For some friends of Speicher's who had pushed the Pentagon for years to step up efforts to find him, the discovery of his body in the desert expanse of western Iraq was surreal and even a bit disquieting.
"A lot of things don't add up for me," said Nels Jensen, a high school classmate who helped form the group Friends Working to Free Scott Speicher. "I find it really bizarre that they say he died in the crash, considering all of the evidence to suggest otherwise."
Speicher's remains were flown to Dover Air Force Base in Delaware last week.
Working from dental records, Pentagon pathologists in Rockville were able to confirm that the remains, which included a jawbone and skeletal fragments, were Speicher's. The Pentagon also plans to conduct DNA tests on the remains to confirm that they are those of the Navy captain. It will take about 24 hours to get the results of the tests.

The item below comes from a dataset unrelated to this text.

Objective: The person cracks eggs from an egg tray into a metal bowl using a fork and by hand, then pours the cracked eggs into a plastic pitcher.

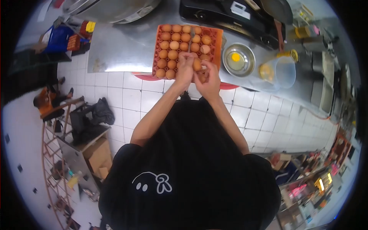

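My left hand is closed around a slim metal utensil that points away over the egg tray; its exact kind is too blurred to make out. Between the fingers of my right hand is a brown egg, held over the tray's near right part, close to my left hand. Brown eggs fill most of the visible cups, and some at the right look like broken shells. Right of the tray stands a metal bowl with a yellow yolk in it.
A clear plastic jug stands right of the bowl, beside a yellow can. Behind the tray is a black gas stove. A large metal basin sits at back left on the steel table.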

Senior Navy officials said Speicher's recovery is a testament to the U.S. military's determination to honor its war dead and to bring them home. "Our Navy will never give up looking for a shipmate, regardless of how difficult that search may be," said Adm. Gary Roughead, the chief of Naval Operations. "We owe a tremendous debt of gratitude to Captain Speicher and his family for the sacrifice they have made for our nation and the example of strength they have set for all of us."